If you live in the United States, understanding the threat of radon is hugely important. After all, more people are impacted by radon exposure than you might even realize. As a matter of fact, it has even been estimated that one fifteenth of all homes have radon levels in the danger zone, according to the action levels that have been set by the EPA (Environmental Protection Agency). There have even been seven states identified in which up to one third of all homes are at risk of having such radon levels. The same is also unfortunately true for at least three Native American reservations also found here in the United States.
But why is this such a problem? After all, radon gas is undetectable without proper testing devices, meaning that people won’t even notice its presence. But radon gas, while silent, is deadly. For instance, it leads to incredible levels of radiation within the home, something that is certainly frightening to think about in conjunction with the places that we live and carry out so much of our lives. But it’s a true fact in many of the homes throughout our country, as homes with high levels of radon will have up to 35 times more radiation than you’d measure even at the fence of a radioactive waste site, something that puts things into startling clarity.
This, as you might expect, can lead to some serious health complications. Lung cancer is particularly common as a result of radon exposure. As a matter of fact, as many as 20,000 people lose their lives to radon-triggered lung cancer on a yearly basis, and that’s just here in the United States alone. Sadly, this means that radon has become, according to the United States Surgeon General, the second leading cause of lung cancer in the entirety of the country, second only to smoking and tobacco consumption, long the leading cause behind this form of cancer. In fact, cancer risk will rise by as much as a full 16% when the radon in a home increases by as little as 110 Bq/m.
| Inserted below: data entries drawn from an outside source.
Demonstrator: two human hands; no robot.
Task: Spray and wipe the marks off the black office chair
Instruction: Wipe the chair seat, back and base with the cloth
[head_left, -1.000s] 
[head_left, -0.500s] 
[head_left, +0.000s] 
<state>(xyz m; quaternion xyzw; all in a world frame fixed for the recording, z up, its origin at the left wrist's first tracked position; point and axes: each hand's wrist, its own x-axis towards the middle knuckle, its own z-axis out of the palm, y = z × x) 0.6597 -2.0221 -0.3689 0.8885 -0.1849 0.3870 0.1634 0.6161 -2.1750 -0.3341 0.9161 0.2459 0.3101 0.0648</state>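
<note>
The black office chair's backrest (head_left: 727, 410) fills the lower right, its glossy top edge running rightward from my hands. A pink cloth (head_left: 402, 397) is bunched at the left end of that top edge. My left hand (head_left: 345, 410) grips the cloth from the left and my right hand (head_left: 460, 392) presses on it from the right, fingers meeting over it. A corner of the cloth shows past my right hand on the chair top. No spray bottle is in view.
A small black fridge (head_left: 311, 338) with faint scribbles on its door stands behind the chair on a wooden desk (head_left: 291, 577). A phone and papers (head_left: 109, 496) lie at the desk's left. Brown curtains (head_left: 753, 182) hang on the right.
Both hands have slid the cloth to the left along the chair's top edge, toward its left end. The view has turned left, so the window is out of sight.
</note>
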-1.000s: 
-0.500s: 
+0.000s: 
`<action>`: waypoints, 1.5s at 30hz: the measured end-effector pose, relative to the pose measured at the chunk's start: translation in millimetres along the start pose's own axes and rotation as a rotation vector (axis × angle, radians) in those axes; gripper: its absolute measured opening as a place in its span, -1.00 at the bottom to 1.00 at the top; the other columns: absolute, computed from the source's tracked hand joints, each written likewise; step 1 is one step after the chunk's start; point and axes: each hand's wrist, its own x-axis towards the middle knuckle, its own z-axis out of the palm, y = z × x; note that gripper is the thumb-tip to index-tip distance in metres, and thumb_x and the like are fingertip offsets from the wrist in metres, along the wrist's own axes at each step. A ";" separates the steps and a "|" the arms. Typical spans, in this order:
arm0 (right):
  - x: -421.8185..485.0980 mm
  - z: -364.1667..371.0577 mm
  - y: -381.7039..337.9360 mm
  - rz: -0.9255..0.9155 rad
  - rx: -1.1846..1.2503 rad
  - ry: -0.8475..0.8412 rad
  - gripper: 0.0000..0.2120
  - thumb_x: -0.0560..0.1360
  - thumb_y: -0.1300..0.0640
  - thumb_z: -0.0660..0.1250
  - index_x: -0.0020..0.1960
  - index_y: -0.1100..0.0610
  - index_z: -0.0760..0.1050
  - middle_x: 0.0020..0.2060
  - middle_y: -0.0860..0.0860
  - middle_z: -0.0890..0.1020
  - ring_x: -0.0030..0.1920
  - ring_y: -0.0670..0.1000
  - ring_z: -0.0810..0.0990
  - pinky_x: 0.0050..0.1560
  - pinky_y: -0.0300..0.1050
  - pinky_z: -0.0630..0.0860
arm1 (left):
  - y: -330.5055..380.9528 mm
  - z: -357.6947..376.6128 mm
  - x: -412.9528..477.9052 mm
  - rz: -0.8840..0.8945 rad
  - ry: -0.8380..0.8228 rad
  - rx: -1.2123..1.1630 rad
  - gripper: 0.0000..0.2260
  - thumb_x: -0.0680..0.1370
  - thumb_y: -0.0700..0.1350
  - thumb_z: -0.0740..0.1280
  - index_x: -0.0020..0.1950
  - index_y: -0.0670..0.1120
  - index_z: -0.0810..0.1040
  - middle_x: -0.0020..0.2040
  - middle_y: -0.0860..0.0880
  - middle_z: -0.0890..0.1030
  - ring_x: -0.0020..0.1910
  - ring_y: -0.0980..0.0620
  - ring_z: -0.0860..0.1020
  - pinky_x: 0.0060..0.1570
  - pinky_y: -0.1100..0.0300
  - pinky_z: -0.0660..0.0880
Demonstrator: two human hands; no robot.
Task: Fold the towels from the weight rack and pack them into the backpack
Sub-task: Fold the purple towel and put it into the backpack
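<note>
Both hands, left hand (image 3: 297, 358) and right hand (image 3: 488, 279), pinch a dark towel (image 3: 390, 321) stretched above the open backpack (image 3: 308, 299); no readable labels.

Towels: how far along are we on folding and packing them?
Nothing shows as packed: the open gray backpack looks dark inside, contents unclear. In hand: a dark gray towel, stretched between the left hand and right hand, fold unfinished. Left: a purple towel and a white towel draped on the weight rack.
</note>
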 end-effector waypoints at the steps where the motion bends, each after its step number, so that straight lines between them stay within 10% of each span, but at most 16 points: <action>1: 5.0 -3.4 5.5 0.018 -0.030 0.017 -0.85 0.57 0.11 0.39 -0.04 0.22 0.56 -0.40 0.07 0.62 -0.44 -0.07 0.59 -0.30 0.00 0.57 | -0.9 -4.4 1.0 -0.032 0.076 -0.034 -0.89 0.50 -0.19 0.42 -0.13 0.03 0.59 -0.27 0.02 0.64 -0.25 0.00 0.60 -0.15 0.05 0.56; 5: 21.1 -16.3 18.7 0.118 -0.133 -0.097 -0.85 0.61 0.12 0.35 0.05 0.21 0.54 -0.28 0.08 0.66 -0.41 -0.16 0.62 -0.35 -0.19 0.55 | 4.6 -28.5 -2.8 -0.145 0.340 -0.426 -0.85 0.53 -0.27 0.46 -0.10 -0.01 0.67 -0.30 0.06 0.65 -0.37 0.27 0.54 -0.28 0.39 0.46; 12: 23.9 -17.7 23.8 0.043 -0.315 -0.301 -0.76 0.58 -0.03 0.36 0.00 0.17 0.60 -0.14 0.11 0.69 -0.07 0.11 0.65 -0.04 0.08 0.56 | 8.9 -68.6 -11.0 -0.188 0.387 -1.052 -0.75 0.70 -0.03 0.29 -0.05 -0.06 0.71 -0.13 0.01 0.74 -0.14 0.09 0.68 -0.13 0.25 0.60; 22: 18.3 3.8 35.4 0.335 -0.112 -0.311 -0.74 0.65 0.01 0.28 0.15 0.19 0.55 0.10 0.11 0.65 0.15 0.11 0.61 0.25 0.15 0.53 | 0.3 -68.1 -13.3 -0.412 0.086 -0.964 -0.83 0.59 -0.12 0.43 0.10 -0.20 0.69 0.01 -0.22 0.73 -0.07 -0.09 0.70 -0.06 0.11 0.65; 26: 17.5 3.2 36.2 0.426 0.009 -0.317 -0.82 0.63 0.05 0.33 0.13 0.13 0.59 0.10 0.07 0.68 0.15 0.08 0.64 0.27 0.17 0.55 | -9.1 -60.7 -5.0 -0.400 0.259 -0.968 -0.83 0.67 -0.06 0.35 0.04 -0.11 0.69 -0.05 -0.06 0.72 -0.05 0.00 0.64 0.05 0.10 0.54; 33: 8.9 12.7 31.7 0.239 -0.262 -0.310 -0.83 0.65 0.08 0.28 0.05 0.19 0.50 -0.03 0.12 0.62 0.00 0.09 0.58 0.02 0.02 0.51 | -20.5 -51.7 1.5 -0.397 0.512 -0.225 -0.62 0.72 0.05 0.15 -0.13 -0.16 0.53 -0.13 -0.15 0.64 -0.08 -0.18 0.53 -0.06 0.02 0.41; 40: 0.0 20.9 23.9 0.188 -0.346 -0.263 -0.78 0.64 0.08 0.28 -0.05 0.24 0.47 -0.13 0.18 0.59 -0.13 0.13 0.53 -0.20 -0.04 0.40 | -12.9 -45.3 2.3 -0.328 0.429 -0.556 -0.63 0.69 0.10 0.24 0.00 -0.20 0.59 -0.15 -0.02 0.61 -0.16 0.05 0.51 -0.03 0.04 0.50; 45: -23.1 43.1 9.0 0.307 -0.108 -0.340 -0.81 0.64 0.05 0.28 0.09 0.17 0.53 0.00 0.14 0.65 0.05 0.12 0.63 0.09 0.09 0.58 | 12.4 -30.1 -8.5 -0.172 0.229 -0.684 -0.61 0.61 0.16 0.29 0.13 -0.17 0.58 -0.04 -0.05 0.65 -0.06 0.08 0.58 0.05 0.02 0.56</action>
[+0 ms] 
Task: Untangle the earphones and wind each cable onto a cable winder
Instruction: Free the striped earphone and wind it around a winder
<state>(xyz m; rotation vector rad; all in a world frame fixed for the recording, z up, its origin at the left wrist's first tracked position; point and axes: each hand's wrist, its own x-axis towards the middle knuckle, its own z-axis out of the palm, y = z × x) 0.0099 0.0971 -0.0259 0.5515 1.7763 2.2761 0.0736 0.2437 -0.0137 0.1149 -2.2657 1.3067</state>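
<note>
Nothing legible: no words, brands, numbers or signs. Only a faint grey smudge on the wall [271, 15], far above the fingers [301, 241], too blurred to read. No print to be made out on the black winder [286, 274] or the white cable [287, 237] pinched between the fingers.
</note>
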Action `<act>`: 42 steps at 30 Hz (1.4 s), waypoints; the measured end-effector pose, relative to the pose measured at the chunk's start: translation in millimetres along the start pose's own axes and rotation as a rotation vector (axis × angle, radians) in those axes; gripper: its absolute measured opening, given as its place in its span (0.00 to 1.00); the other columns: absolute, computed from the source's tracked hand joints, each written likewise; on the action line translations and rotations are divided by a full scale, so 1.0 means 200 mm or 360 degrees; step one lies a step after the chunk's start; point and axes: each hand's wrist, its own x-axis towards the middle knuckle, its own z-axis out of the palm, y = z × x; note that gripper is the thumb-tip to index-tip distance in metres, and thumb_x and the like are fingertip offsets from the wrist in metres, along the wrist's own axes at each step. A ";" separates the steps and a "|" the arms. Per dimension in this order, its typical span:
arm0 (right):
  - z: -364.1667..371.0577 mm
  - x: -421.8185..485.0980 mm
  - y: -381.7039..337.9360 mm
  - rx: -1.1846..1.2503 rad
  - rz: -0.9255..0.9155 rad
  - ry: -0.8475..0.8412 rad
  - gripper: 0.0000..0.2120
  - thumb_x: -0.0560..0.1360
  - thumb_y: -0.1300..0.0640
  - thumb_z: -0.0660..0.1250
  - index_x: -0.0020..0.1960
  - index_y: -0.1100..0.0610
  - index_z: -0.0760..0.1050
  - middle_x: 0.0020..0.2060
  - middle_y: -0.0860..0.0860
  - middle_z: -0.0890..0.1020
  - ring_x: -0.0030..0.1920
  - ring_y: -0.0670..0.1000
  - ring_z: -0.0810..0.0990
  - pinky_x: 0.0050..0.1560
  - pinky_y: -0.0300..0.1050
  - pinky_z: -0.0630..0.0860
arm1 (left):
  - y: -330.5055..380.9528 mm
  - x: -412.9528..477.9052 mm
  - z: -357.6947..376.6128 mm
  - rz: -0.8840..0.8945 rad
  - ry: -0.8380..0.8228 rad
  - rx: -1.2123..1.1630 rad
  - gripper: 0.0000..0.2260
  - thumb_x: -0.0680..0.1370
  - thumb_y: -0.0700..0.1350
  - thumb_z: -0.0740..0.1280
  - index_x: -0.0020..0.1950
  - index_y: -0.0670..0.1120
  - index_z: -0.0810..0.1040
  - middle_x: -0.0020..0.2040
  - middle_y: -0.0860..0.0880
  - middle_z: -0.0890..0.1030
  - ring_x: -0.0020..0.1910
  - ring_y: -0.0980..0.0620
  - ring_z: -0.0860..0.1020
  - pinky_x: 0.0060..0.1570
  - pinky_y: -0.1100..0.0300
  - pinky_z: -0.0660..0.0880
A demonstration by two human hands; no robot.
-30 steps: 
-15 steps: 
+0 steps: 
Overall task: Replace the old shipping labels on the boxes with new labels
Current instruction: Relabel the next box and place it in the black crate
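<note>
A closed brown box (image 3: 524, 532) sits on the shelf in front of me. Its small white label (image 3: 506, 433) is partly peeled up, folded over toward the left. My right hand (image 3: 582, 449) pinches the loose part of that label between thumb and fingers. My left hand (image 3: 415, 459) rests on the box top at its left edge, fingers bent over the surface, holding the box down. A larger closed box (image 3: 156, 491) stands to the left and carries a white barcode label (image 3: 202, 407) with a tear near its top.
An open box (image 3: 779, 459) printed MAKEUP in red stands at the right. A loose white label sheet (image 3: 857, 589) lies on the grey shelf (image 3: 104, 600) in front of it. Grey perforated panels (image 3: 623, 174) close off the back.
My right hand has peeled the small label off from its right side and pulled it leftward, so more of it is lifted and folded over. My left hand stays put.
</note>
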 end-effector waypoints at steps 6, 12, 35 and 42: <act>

But how can you really and truly know about the risk that you are facing? Fortunately, radon testing and inspection is more accessible than ever with the aid of residential radon testing companies providing a comprehensive residential radon testing and inspection service. And the process radon testing and inspection is far less intrusive than many might think it to be before experiencing it. After all, radon testing and inspection can typically be done through the use of a short term radon detector. The short term radon detector will most always fill radon testing and inspection needs, as it can usually be used for as few as days but as many as 90 days. And in cases where the radon testing and inspection needs to continue for a longer period of time, long term radon detectors can be used past that 30 day mark and might be ideal for continuous monitoring and other such purposes.
And if these methods of radon testing and inspection detect high levels of radon in your home, radon abatement methods are more than probable to work well. After all, even passive methods of radon mitigation have been found to be very successful indeed, often reducing radon levels in any given home by as much as a full 50%. Following up the use of such methods with the use of something like a radon ventilation fan can further help to reduce overall radon levels and bring them back down to safety, at least to the point where they no longer cause a risk to the people living in the home in question. And radon mitigation can work wonders, with getting homes to that EPA action level or even below something that might be able to save as many as 5,000 lives in a single year, reducing total radon related lung cancer deaths by at least 2% but potentially as much as 4%.
There is no denying that radon is a frightening thing. Fortunately, there are methods of radon testing and inspection and mitigation that can help to lower risk factors.